The report does not make clear whether Panetta was aware that Boal was present at the ceremony, held under a tent at the CIA complex on June 24, 2011. “Approximately 1300” people from the military and the intelligence community were on hand for the event, according to a CIA press release issued the following week.

Read more ....

(Ahem...)  but when Valerie Plame was revealed to be a CIA employee it was yelling and hollering and wall to wall coverage from the press for months! Treason, they screamed! However, naming the unit that killed Osama Bin Laden? Every soldier in SEAL Team 6 a marked man by Al Qaeda hit squads? Meh. So little press, that I have to report it

Jun 4, 2013

Just Got Home from Illinois, Oh Boy!

Fitch Ratings downgraded Illinois’ credit rating to “A-” from “A” after the General Assembly failed to move forward on pension reform before the end of the spring legislative session.

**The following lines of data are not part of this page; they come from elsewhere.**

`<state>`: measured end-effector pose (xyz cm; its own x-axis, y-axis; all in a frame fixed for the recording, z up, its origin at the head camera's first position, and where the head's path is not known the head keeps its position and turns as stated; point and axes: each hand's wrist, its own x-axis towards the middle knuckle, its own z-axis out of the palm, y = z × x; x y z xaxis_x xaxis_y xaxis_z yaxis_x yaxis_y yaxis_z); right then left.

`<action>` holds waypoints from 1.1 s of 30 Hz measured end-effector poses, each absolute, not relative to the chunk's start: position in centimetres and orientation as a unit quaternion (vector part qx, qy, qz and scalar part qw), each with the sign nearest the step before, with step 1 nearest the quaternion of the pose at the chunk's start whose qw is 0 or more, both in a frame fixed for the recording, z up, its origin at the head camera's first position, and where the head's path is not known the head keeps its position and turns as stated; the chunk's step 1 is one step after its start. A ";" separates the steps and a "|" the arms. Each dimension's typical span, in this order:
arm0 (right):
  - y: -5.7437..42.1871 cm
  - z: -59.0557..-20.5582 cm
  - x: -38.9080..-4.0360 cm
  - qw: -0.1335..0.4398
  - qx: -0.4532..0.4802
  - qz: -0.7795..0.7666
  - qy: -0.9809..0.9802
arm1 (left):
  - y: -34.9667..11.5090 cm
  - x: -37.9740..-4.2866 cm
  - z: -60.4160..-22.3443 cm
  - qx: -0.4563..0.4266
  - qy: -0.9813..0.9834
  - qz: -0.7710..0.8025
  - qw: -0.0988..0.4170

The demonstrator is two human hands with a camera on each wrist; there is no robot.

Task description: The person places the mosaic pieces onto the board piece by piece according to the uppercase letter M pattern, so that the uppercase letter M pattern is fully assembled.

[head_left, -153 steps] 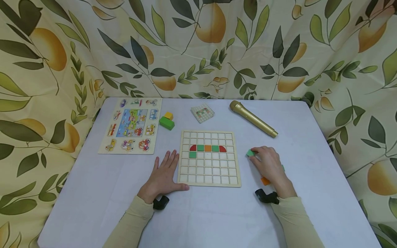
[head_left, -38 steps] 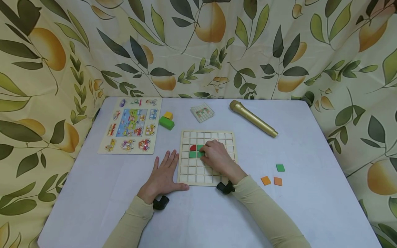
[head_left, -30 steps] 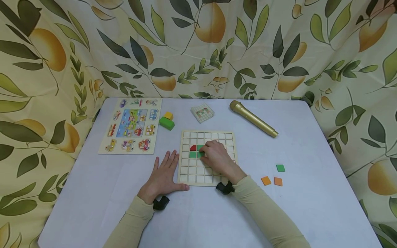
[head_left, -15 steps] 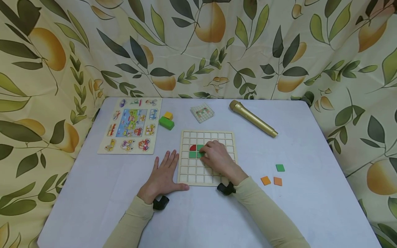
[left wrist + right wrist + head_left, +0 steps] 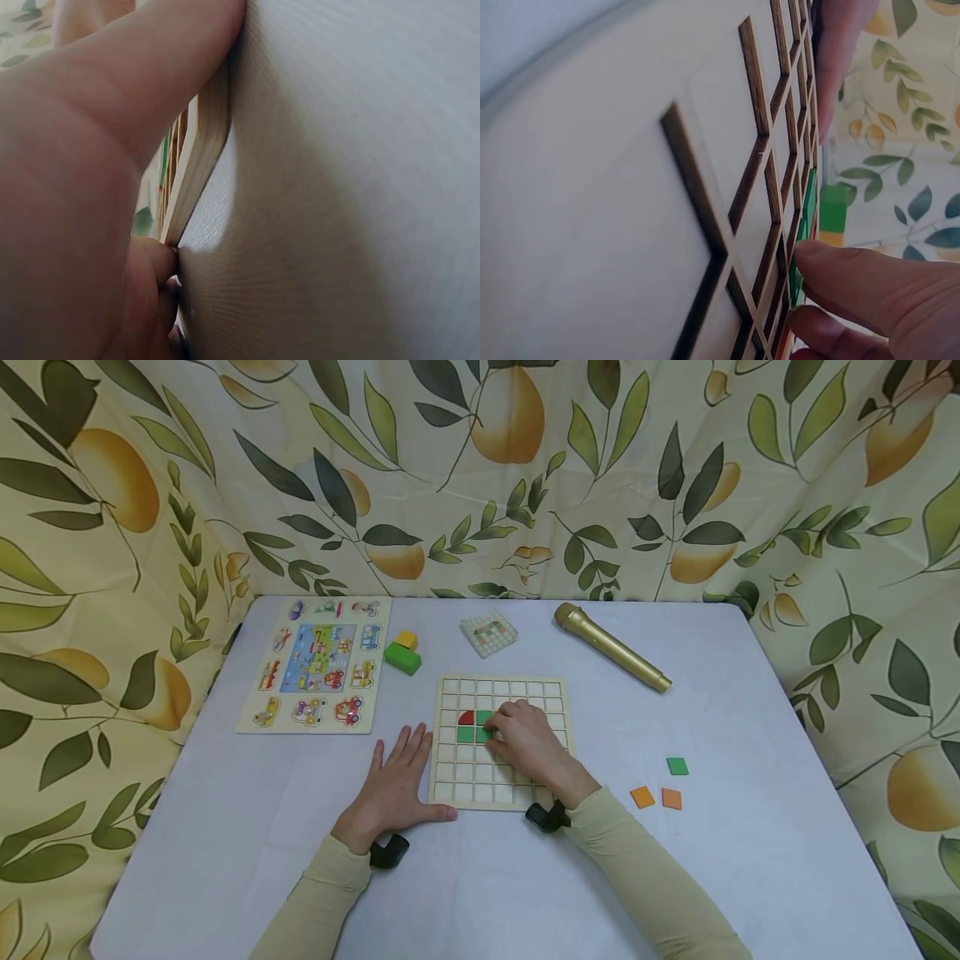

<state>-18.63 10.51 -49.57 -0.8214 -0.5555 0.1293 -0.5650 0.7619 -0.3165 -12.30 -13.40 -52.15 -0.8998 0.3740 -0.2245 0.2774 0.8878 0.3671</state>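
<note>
A wooden grid board (image 5: 504, 802) lies mid-table. My left hand (image 5: 390, 789) lies with straight, spread fingers along its left edge, the thumb at the near left corner. In the left wrist view the thumb touches the board's side (image 5: 204, 150). My right hand (image 5: 528, 743) is over the board, its thumb and finger pinching a green square tile (image 5: 483, 734) at a cell in the second tile row. The right wrist view shows the thumb (image 5: 832, 262) against the green tile (image 5: 795, 289). A red quarter-round tile (image 5: 467, 717) and another green tile (image 5: 466, 734) sit to the left. The hand hides cells further right.
Right of the board lie a loose green tile (image 5: 677, 766) and two orange tiles (image 5: 642, 797). Behind are a small pattern card (image 5: 489, 633), a golden microphone (image 5: 613, 648), green and yellow blocks (image 5: 402, 658), and a vehicle puzzle board (image 5: 251, 718) at the left.
Five seconds ago my right hand held a green tile right of the board; now it is over the board with the tile. Over the last second, nothing visibly moved. The left hand stays put.
</note>
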 end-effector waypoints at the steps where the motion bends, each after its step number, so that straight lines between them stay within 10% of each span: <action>1: 10.5 -49.6 -18.6 0.013 0.298 0.172 -0.939 | -13.4 -12.3 -52.2 0.170 0.960 0.166 0.146; 33: 9.9 -49.6 -18.9 -0.005 0.292 0.164 -0.942 | -13.4 -12.3 -52.3 0.171 0.961 0.167 0.143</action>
<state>-18.88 9.89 -49.63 -0.8295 -0.5517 0.0865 -0.5486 0.7760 -0.3112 -12.34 -13.37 -52.26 -0.9009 0.3759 -0.2168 0.2807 0.8858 0.3695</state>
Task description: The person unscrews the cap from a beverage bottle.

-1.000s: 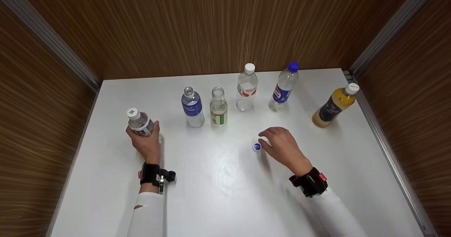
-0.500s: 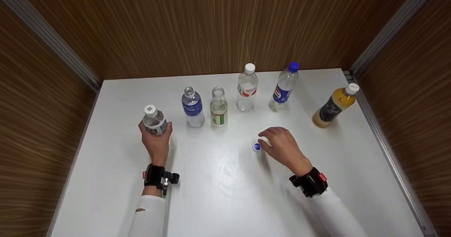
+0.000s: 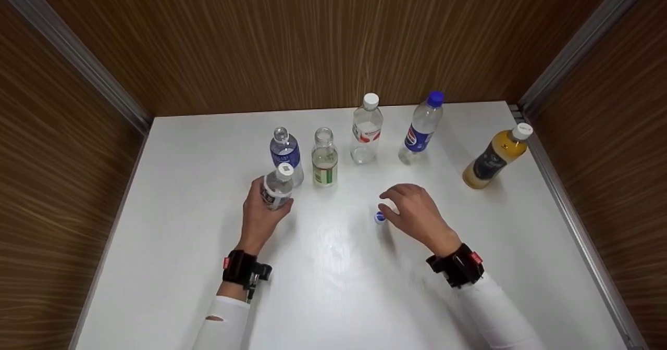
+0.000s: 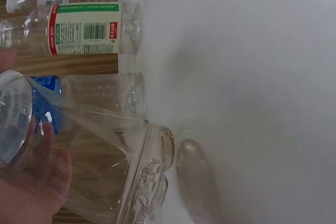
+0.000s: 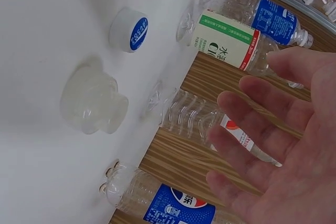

In its statement announcing the downgrade, Fitch called Illinois’ pension liability “unsustainable” and said it was concerned about the state being able to deal with its “numerous fiscal challenges.” It's a nice way to say, they're corrupt and also lazy. Don't give them any more money.
This downgrade is the 12th Illinois has experienced under Gov. Pat Quinn and comes shortly after a threat by Moody’s Investors Service to downgrade Illinois’ credit rating if it did not make significant progress on the pension crisis. And it didn't.

And meanwhile, the day before, the Illinois Republicans announced they're going to start an American Idol style campaign to vet their candidates in the state. 

Huh? 

I mean, sure, there are quite a few districts where the resident Democrat runs unopposed. Like Lou Lang and Ira Silverstein.
The Chicago Republican Party is kicking off a new effort to attract candidates citywide, and part of it involves an "American Idol-style”" vetting process.

WBBM Newsradio’s Bernie Tafoya reports the party will first run a set of Internet ads seeking potential GOP candidates for state legislative races in next year's election.

Spokesman Chris Cleveland said people who apply to run as Republican candidates and fill out surveys will be asked to engage in an “American Idol-style” vetting process, which will include standing before a selection panel to present a speech about themselves and their views.

"The committee’s mandate is to select credible candidates who adhere to core Republican values. There will be no litmus tests," the party said in a news release.
With such a lack of actual democracy, in a state where the ruling party continues to not lift a finger to pass pension reform - the competition is resorting to a karaoke contest for their next set of candidates? I think that'll work out about as well for them as they deserve. And for that I mean that Illinois will continue to backslide in stature until it hits Alabama.